WORK TASK → Output everything in the data exactly, leaving the pictures out.
- Opening Delimiter -
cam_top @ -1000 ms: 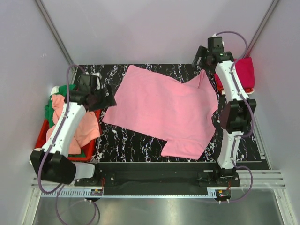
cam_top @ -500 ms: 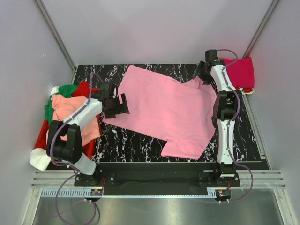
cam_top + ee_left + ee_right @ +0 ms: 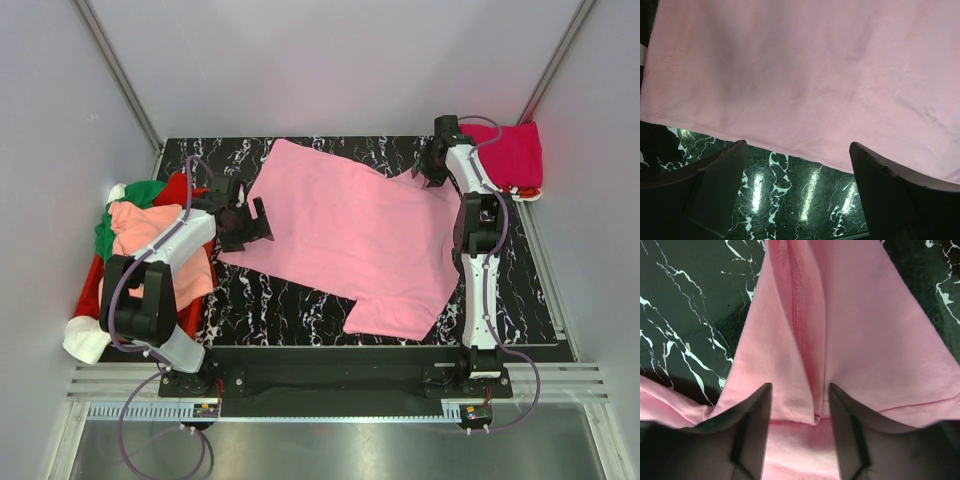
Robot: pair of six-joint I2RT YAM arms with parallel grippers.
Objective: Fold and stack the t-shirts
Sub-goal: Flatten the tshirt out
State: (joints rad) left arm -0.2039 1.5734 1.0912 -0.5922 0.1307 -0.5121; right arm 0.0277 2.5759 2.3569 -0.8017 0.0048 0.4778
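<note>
A light pink t-shirt (image 3: 350, 235) lies spread flat on the black marble table (image 3: 270, 300). My left gripper (image 3: 246, 222) is open at the shirt's left corner. In the left wrist view the left gripper (image 3: 797, 146) stands over bare table just off the shirt's hem (image 3: 805, 70). My right gripper (image 3: 432, 166) is at the far right sleeve. In the right wrist view the right gripper (image 3: 800, 386) is open, with a raised fold of the pink sleeve (image 3: 800, 330) between its fingers. A folded magenta t-shirt (image 3: 505, 155) lies at the far right.
A red crate (image 3: 87, 288) off the table's left edge holds a pile of green (image 3: 140, 195), salmon (image 3: 140, 235) and red (image 3: 178, 186) shirts. A white one (image 3: 80, 338) hangs over the crate's near corner. Grey walls stand close on three sides.
My left arm swung from over the crate to the pink shirt's left corner. My right gripper came in from beyond the table's far edge onto the far right sleeve.
</note>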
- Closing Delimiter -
EXPECTED ANSWER →
cam_top @ -1000 ms: 
cam_top @ -500 ms: 
cam_top + ee_left + ee_right @ +0 ms: 
Robot: pair of six-joint I2RT YAM arms with parallel grippers.
Objective: Fold and stack the t-shirts
Sub-goal: Flatten the tshirt out
State: (joints rad) left arm -0.2039 1.5734 1.0912 -0.5922 0.1307 -0.5121; right arm 0.0277 2.5759 2.3569 -0.8017 0.0048 0.4778
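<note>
A light pink t-shirt (image 3: 350, 235) lies spread flat on the black marble table (image 3: 270, 300). My left gripper (image 3: 246, 222) is open at the shirt's left corner. In the left wrist view the left gripper (image 3: 797, 146) stands over bare table just off the shirt's hem (image 3: 805, 70). My right gripper (image 3: 432, 166) is at the far right sleeve. In the right wrist view the right gripper (image 3: 800, 386) is open, with a raised fold of the pink sleeve (image 3: 800, 330) between its fingers. A folded magenta t-shirt (image 3: 505, 155) lies at the far right.
A red crate (image 3: 87, 288) off the table's left edge holds a pile of green (image 3: 140, 195), salmon (image 3: 140, 235) and red (image 3: 178, 186) shirts. A white one (image 3: 80, 338) hangs over the crate's near corner. Grey walls stand close on three sides.
My left arm swung from over the crate to the pink shirt's left corner. My right gripper came in from beyond the table's far edge onto the far right sleeve.
</note>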

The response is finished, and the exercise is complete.